The central issue was the linkage of parish closings to a simultaneous expenditure of $5 million on six buildings primarily used by the cardinal and his administrators.

"The spending and the closings are two separate issues," archdiocesan spokeswoman Rossi insisted in the AJR. "You can’t let a building standing for 20 years just go without infrastructure improvements. The timing was such [that] it was necessary to do these improvements. Those improvements coincided with the start of a very painful procedure of evaluating the viability of parishes."

That’s reasonable and maybe even true. But journalism is a form of moral discourse. Although Ralph Cipriano’s dogged insistence that The Story was simply about hypocrisy in high places was simplistic, the Archdiocese had a moral obligation to justify its spending choices publicly. The Inquirer’s editors failed to call the Archdiocese to account.

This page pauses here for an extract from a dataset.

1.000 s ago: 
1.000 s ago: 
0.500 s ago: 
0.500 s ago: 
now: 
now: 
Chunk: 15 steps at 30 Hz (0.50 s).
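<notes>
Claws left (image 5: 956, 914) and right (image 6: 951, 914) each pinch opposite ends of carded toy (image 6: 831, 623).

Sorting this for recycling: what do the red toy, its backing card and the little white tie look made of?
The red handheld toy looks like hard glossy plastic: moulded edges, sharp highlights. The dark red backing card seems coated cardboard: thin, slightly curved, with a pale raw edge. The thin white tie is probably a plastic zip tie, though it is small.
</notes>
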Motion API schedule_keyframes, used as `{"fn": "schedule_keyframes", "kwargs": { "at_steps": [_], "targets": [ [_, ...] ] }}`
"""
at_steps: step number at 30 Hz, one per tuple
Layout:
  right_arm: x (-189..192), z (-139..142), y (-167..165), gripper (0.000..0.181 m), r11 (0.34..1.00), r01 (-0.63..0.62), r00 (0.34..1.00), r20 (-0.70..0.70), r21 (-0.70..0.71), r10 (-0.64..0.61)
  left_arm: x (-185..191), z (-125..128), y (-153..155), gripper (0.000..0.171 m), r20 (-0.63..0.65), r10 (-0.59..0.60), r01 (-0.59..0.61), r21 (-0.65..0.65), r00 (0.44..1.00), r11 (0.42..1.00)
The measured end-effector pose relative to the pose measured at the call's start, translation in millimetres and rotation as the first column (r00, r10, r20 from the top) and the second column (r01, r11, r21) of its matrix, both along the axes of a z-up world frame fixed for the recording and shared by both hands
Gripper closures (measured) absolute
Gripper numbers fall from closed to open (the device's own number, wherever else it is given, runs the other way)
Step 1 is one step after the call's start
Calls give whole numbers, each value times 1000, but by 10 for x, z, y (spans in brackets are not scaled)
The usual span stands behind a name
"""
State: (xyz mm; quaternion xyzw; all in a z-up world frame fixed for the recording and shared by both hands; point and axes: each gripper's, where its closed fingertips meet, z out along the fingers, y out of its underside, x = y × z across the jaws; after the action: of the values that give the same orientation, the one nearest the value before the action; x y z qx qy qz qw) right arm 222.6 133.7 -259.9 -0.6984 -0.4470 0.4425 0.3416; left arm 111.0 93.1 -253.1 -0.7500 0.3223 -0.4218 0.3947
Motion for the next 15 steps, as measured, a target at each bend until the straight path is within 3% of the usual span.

The Philadelphia City Paper, of course, delights in tweaking the Inquirer’s nose. Nevertheless, its barbed observation still holds force: "Whatever the reason, the Inquirer seems to tread lightly when dealing with the Catholic Church in the news. And whether or not the Church does receive special treatment, the Philadelphia Archdiocese is ever ready to use any weapon it can muster, including personal attacks on reporters, to combat what it perceives as unfair coverage."

That may be the moral of the story: It’s still a risky thing to mess with the Cardinal Archbishop of Philadelphia.